Restent malgré tout, les acquis des pourparlers de Taba , fondés sur les propositions du Président Clinton en décembre 2000. Leurs acquis informels ne sont plus aujourd'hui une option pour le Premier ministre israélien et la majorité de la coalition gouvernementale qu'il dirige. Ne pourraient-ils pas cependant constituer, le moment venu, les bases d'une proposition d'accord formulée par une tierce partie, dans le cadre d'une conférence internationale, une sorte de « Madrid bis » dont les États-Unis, l'ONU, l'Union européenne et la Russie assureraient le parrainage actif ?
3. La communauté internationale : au-delà de la fermeté des principes, quelle forme d'action possible ?
Depuis l'adoption des résolutions 242 et 338 du Conseil de Sécurité de l'ONU, qui ont fondé les acquis de la Conférence de Madrid -les territoires contre la paix- et dont les accords d'Oslo étaient directement issus, la communauté internationale était parvenue à initier un dialogue apparemment impossible. Avec les récentes résolutions 1397, 1402 et 1403 où les États-Unis ont joué un rôle moteur inédit, avec également la proposition de la Ligue arabe formulée à Beyrouth le 28 mars, la communauté internationale a précisé sa vision sur le futur de la région, en particulier quant à la perspective d'une cohabitation apaisée de deux États sur un territoire partagé.
Sur la base de ces principes, et toute reprise d'un dialogue direct semblant plus éloignée que jamais, il lui revient de prendre désormais une responsabilité active dans la gestion de la crise, pour dépasser un blocage dont les conséquences régionales pourraient s'avérer plus graves encore. Cette implication revêtirait deux aspects complémentaires.
Sur le modèle de la conférence de Madrid en 1991, la convocation d'une conférence internationale réunissant en plus des deux parties les pays et organisations membres du « quartet » 12 ( * ) , les pays arabes modérés ainsi que le Liban et la Syrie, permettrait de négocier sur des bases politiques et des principes plus avancés qu'en 1991.
L'expérience retirée de l'échec de la phase intérimaire engagée en 1993 pourrait également conduire au déploiement, sur le terrain d'une présence internationale d'observation, d'interposition ou de sécurisation. Depuis la mise en place de simples observateurs du respect d'un cessez-le-feu à celle d'une force ad hoc , éventuellement « robuste » pour « accompagner » de premières mesures concrètes de redéploiement militaire israélien, voire un règlement politique, l'éventail est assez large. Il reviendrait surtout à un tel dispositif, où les États-Unis tiendraient un rôle prééminent, de combler tout vide sécuritaire et de se substituer provisoirement, dans les territoires, à une Autorité palestinienne désormais privée des moyens matériels et administratifs qui devaient lui permettre d'assurer les missions que les accords d'Oslo lui avaient confiées.

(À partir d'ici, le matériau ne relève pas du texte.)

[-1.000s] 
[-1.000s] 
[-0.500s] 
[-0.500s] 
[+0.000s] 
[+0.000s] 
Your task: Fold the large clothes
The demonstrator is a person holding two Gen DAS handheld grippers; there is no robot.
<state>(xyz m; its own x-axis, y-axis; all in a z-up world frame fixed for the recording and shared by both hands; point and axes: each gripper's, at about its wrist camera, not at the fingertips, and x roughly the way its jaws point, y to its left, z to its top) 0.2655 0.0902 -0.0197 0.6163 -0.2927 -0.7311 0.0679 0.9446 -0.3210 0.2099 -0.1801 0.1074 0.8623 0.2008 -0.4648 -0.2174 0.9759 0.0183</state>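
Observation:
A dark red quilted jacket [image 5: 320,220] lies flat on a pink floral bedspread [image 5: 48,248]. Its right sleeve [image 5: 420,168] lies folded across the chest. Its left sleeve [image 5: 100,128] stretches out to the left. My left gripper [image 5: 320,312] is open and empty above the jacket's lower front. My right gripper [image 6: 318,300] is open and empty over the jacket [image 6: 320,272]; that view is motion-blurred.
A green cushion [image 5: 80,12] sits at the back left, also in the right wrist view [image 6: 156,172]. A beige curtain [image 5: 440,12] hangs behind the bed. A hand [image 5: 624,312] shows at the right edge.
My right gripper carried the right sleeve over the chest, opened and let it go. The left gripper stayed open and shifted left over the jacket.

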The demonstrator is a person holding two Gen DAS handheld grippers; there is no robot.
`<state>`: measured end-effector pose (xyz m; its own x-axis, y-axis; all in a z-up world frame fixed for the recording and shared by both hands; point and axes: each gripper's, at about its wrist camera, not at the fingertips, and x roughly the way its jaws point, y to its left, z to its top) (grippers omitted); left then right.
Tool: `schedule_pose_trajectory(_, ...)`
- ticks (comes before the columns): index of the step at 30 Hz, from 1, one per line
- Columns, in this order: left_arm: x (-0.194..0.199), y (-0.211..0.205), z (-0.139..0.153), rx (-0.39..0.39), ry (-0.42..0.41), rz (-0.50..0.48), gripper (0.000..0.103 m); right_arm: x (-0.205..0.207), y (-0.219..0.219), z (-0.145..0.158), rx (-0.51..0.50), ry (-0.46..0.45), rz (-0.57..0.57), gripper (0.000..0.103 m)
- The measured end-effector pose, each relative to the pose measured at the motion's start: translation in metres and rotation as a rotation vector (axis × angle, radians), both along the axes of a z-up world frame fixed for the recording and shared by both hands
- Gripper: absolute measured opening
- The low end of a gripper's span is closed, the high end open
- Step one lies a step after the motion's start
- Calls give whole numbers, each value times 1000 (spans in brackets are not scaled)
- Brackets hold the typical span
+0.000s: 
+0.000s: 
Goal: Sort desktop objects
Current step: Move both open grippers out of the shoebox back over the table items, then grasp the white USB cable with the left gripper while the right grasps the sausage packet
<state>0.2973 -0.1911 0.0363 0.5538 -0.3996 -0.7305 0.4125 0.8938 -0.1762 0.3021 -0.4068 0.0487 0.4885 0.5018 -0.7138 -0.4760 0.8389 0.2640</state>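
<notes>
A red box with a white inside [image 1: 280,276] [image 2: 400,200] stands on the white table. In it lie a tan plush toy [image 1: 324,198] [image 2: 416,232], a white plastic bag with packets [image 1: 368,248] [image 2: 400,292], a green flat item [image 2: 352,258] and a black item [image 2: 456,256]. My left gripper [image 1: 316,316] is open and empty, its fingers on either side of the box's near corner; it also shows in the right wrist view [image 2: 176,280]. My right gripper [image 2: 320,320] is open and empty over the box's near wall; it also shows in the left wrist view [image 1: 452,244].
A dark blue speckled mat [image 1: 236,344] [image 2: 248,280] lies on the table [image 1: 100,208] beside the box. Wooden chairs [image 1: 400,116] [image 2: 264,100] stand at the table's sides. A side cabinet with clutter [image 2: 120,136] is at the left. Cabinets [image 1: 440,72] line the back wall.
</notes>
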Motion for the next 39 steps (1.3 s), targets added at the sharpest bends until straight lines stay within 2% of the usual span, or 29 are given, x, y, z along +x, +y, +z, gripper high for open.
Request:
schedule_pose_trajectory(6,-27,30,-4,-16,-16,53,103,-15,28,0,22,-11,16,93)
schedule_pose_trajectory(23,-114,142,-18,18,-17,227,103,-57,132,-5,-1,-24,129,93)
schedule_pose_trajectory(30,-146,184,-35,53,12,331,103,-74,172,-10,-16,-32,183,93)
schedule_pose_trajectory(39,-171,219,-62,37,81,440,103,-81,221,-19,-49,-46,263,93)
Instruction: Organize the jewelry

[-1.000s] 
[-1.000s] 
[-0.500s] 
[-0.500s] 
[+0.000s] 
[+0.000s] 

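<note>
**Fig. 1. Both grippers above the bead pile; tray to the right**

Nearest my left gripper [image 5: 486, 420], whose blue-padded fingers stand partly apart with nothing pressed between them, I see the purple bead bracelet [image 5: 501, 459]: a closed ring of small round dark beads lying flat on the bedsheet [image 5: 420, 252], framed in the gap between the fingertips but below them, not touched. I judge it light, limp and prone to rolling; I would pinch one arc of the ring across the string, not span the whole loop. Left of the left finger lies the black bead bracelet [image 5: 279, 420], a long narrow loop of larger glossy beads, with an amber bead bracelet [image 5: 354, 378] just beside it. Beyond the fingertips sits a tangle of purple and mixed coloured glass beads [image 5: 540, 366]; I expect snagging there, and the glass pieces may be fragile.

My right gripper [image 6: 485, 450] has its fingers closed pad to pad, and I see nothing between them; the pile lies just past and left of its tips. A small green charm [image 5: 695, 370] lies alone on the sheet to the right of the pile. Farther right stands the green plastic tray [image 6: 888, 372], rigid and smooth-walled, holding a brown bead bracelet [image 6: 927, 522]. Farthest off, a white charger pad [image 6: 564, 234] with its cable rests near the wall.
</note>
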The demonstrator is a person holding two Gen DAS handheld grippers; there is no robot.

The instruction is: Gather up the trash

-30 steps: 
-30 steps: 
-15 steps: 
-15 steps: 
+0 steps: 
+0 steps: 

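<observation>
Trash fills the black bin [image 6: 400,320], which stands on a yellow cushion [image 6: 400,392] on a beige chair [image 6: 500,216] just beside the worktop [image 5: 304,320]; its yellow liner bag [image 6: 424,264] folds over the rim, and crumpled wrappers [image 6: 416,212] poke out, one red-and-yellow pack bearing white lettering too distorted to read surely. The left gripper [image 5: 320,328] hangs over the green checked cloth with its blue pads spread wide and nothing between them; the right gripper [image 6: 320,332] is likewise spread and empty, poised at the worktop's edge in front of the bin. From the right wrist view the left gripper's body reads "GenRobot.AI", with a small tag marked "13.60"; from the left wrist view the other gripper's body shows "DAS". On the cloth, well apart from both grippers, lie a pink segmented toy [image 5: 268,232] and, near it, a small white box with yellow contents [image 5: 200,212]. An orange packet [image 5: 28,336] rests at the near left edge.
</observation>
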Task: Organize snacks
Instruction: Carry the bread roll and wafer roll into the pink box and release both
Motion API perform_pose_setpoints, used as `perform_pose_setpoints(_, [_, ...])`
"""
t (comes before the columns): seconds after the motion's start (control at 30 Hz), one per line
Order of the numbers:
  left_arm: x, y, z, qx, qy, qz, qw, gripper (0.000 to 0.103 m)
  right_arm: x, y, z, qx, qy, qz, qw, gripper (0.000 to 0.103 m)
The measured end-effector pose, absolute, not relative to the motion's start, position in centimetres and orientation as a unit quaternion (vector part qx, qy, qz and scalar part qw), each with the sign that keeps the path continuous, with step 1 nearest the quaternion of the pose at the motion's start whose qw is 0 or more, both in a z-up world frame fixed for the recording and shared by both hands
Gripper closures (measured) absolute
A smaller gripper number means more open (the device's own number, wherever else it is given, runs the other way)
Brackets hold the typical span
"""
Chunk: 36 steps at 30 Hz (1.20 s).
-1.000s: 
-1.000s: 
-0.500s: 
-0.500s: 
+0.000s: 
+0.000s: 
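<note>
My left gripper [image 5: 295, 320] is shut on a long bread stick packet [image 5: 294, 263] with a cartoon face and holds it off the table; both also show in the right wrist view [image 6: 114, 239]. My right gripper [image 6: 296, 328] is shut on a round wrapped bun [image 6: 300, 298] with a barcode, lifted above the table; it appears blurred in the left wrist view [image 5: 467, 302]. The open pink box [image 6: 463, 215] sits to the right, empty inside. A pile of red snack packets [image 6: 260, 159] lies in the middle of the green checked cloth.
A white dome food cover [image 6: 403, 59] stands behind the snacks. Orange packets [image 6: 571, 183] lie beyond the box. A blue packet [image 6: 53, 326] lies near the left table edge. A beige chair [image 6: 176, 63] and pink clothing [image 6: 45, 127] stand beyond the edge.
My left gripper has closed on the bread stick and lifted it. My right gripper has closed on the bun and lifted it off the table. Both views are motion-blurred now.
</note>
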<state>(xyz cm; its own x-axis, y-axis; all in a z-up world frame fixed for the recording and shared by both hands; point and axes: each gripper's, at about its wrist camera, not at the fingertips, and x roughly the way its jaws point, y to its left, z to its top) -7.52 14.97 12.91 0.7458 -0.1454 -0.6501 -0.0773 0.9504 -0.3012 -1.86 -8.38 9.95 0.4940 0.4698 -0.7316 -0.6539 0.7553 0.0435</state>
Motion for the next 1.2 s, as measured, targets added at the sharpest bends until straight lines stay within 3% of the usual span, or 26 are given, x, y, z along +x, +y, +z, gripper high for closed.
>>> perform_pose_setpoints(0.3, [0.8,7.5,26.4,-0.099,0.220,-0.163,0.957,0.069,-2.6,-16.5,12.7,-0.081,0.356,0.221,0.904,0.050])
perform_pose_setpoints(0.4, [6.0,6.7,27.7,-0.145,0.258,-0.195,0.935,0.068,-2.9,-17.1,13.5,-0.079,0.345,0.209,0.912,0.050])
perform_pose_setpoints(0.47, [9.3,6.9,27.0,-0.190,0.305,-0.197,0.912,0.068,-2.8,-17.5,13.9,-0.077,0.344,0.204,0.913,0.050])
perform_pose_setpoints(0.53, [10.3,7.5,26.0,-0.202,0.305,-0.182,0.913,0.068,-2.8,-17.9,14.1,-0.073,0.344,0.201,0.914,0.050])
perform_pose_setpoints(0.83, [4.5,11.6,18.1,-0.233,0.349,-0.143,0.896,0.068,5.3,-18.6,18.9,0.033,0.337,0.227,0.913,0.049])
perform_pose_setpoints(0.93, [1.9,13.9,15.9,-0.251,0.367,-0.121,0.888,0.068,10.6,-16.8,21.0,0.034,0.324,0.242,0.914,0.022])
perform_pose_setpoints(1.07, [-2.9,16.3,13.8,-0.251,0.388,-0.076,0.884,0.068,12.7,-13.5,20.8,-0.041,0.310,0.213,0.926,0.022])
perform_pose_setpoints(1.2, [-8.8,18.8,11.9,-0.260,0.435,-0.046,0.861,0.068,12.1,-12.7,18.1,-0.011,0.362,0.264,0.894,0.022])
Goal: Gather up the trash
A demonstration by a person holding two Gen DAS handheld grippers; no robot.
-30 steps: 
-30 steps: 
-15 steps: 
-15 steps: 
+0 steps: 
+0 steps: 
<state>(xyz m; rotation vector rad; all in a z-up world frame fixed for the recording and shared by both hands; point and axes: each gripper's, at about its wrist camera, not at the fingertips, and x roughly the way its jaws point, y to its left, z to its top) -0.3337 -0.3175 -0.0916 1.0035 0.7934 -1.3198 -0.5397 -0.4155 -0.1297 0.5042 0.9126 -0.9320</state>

Une telle implication ne serait pas sans risques ni difficultés.
Une telle démarche, se plaçant en effet en rupture avec la méthode du dialogue direct, devra composer avec le refus traditionnel d'Israël de déléguer à quiconque le soin d'assurer sa sécurité et a fortiori de décider de son avenir.
Pour cette raison, le déploiement d'une force d'interposition internationale, qui suppose généralement un accord des deux parties, est loin d'être acquis. Rappelons que la seule force d'observation internationale jamais déployée en Cisjordanie, la Présence Internationale Temporaire à Hébron, (TIPH, quelque 150 observateurs), résulte d'un seul accord israélo-palestinien ; financée par la Norvège, cette force est totalement extérieure à l'ONU. Un tel schéma porté à une échelle plus ambitieuse, pourrait-il, s'il impliquait très largement les États-Unis, servir de modèle ?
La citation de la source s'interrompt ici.